**TASK REQUIREMENTS**.
Scanning the entries below, copy every line that contains the word "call".

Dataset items
::::

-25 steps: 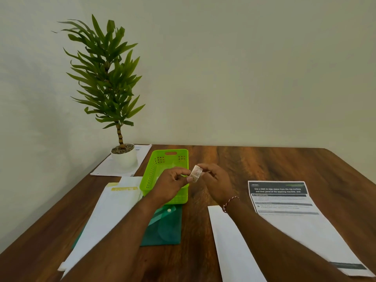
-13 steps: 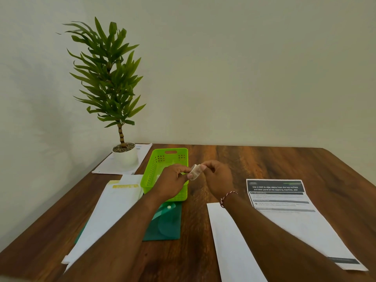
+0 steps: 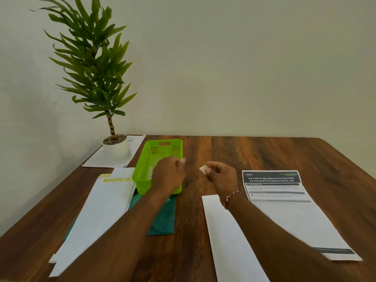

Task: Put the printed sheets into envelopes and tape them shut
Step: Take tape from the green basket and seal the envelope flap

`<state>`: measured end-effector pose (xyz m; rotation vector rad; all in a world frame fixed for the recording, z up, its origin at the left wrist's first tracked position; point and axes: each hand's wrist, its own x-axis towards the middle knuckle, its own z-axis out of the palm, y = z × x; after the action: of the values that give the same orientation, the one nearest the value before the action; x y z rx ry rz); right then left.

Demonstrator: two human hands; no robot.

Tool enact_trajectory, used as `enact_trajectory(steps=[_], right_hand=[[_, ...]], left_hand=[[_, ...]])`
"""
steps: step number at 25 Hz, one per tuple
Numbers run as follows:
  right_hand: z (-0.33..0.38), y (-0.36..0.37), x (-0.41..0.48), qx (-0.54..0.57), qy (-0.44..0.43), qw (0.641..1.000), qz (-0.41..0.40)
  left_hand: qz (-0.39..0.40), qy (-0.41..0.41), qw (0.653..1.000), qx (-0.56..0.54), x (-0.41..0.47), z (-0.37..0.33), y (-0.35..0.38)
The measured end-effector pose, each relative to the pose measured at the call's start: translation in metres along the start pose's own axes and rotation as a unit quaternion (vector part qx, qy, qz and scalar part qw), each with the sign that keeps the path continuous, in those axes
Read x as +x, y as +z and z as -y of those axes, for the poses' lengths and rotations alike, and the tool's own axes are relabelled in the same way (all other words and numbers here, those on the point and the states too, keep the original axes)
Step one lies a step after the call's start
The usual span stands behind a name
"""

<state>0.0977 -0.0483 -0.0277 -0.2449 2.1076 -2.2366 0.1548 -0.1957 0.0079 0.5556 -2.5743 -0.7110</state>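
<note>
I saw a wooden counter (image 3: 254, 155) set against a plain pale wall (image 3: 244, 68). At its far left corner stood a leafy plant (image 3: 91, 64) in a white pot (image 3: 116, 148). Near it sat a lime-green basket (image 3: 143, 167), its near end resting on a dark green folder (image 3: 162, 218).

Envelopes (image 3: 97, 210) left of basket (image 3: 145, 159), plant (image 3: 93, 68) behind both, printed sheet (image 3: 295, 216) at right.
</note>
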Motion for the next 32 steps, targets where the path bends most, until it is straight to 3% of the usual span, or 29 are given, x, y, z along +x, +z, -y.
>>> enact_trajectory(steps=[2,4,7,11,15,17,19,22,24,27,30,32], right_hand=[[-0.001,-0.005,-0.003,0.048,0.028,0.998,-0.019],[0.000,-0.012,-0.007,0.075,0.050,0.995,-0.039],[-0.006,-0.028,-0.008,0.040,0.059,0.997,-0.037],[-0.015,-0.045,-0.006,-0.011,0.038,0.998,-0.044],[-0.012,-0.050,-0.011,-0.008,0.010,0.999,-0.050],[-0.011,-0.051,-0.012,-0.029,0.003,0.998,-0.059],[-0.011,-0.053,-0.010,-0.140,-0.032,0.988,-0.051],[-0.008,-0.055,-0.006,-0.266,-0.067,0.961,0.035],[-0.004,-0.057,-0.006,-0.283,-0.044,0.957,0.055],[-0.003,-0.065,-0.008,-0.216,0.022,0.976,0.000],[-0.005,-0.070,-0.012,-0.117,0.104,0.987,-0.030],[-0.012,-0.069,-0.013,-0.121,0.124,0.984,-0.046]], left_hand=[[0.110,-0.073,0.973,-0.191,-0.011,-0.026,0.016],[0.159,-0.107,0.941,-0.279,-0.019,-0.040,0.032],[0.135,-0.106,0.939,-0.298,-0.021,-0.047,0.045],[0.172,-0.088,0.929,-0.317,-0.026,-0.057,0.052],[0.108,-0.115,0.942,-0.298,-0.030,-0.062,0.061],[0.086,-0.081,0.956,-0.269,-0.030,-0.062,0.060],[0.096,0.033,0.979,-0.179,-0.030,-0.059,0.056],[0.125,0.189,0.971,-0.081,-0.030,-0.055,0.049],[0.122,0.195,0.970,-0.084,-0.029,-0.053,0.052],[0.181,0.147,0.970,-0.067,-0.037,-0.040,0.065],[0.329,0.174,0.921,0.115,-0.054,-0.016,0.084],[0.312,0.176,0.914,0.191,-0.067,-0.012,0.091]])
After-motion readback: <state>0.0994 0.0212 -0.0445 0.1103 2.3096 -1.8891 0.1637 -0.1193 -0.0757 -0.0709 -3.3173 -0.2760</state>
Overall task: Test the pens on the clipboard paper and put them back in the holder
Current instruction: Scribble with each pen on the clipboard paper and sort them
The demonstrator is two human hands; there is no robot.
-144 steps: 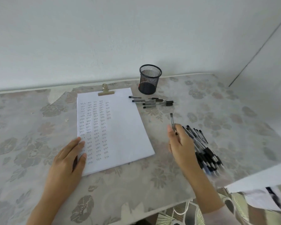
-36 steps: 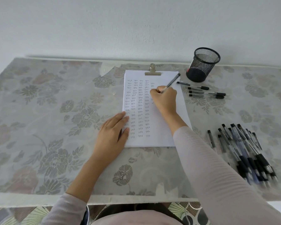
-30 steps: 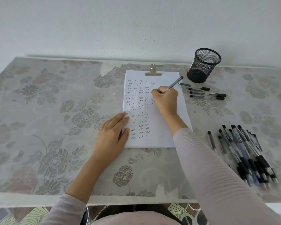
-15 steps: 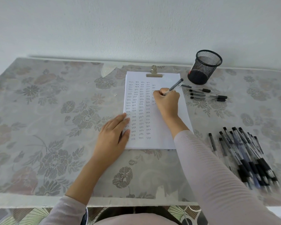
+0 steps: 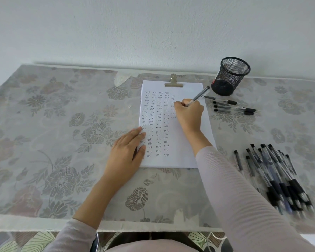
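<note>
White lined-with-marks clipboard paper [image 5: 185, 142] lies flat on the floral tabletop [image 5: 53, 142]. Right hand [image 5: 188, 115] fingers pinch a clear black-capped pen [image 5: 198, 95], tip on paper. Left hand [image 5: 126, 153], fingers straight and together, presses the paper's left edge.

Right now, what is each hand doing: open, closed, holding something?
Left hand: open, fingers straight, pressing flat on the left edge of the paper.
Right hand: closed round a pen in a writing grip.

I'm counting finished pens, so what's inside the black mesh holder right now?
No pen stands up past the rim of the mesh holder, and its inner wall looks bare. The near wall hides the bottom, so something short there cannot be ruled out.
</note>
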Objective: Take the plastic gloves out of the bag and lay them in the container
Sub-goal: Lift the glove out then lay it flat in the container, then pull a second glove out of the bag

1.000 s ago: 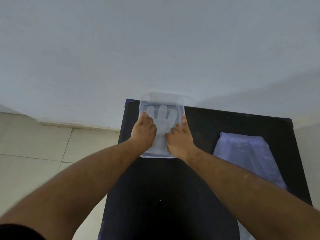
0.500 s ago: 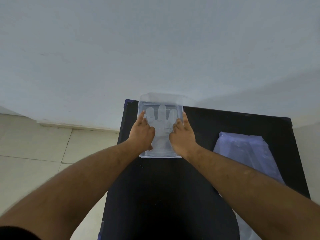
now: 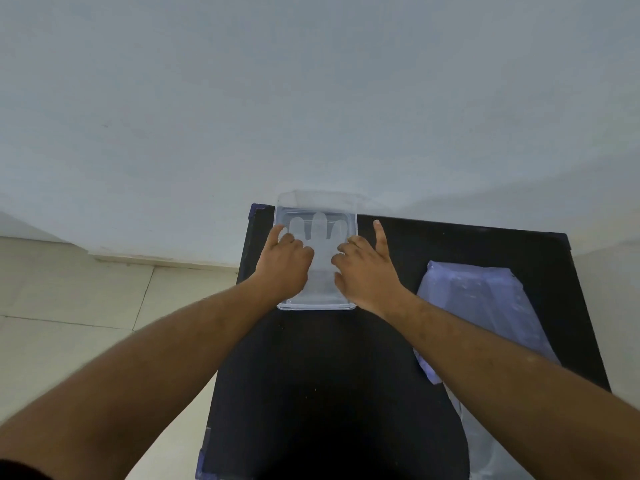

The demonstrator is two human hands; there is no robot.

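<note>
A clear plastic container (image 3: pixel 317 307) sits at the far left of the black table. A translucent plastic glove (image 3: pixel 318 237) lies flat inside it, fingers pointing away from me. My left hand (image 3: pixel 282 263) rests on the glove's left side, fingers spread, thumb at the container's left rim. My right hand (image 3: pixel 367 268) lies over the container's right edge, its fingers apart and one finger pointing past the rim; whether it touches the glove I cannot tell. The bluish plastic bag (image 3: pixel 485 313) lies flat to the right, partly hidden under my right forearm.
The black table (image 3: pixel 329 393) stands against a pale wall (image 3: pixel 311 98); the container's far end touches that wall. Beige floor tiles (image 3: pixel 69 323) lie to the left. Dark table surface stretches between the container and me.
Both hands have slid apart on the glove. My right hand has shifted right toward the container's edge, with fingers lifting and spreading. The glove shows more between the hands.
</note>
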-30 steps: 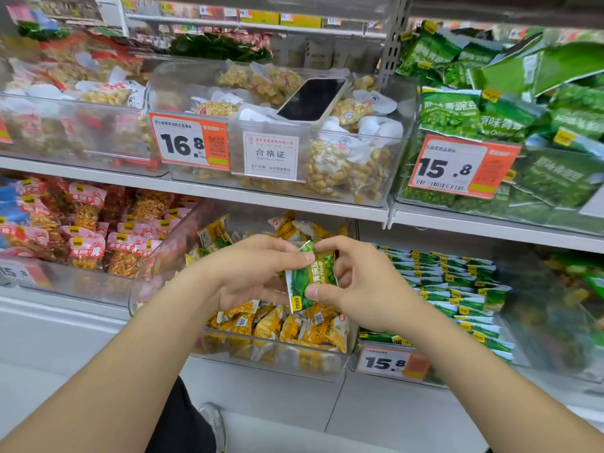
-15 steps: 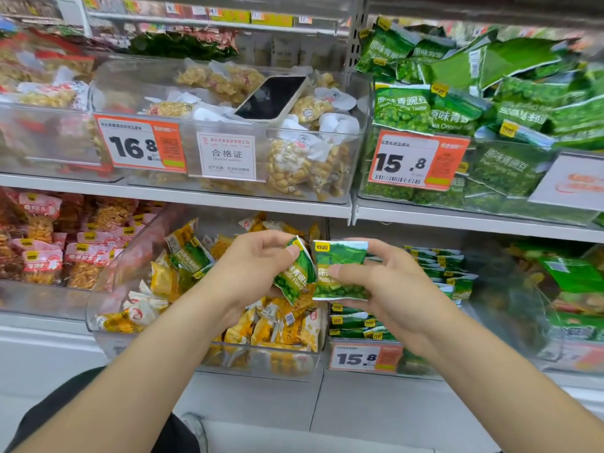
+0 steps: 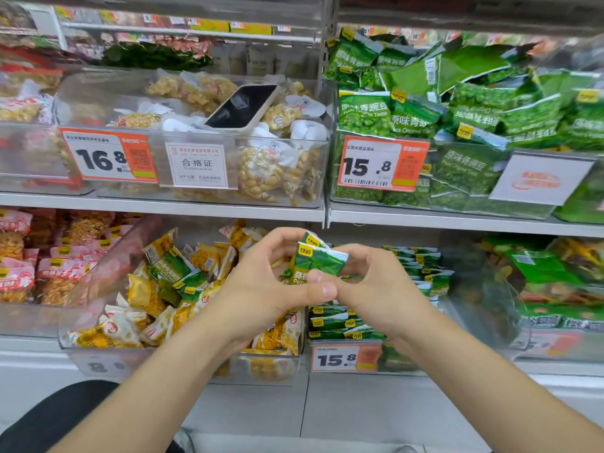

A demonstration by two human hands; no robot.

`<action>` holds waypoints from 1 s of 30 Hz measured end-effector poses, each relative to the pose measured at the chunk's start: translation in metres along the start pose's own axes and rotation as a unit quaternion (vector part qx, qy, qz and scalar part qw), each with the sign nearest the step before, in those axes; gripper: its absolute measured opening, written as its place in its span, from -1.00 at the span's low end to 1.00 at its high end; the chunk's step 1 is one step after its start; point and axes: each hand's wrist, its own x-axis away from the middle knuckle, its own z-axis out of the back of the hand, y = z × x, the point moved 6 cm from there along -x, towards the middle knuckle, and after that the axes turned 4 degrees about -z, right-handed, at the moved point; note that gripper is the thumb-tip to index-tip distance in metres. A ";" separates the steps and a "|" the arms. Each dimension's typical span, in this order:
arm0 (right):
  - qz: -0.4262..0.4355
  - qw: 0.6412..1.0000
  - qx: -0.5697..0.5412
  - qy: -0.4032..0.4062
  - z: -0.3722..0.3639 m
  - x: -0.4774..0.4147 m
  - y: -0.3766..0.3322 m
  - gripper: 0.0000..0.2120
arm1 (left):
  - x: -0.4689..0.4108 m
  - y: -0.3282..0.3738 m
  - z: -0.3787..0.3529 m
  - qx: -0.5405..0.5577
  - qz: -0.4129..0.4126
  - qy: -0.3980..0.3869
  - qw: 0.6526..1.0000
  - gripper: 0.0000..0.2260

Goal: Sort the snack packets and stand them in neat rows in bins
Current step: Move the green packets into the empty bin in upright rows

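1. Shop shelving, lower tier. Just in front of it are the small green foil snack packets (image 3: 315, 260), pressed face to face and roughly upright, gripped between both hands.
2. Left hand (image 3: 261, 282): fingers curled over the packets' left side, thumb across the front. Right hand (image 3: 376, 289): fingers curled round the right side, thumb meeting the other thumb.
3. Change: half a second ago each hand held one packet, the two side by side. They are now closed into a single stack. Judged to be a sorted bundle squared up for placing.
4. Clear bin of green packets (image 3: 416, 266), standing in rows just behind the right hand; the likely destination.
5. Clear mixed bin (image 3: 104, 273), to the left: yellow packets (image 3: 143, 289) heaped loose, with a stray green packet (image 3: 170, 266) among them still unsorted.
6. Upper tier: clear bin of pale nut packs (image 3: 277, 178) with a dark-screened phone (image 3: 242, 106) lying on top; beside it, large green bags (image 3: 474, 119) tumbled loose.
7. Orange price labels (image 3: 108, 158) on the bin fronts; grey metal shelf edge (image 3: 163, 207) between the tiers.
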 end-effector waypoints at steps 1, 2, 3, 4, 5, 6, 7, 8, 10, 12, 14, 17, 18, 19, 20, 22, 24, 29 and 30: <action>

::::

**SOLUTION FOR THIS EXERCISE**.
The measured end-effector pose, each relative to the pose measured at the call's start: translation in metres along the start pose's own axes and rotation as a unit quaternion (vector part qx, qy, qz and scalar part qw), each with the sign that keeps the path continuous, in those axes
Step one lies a step after the call's start

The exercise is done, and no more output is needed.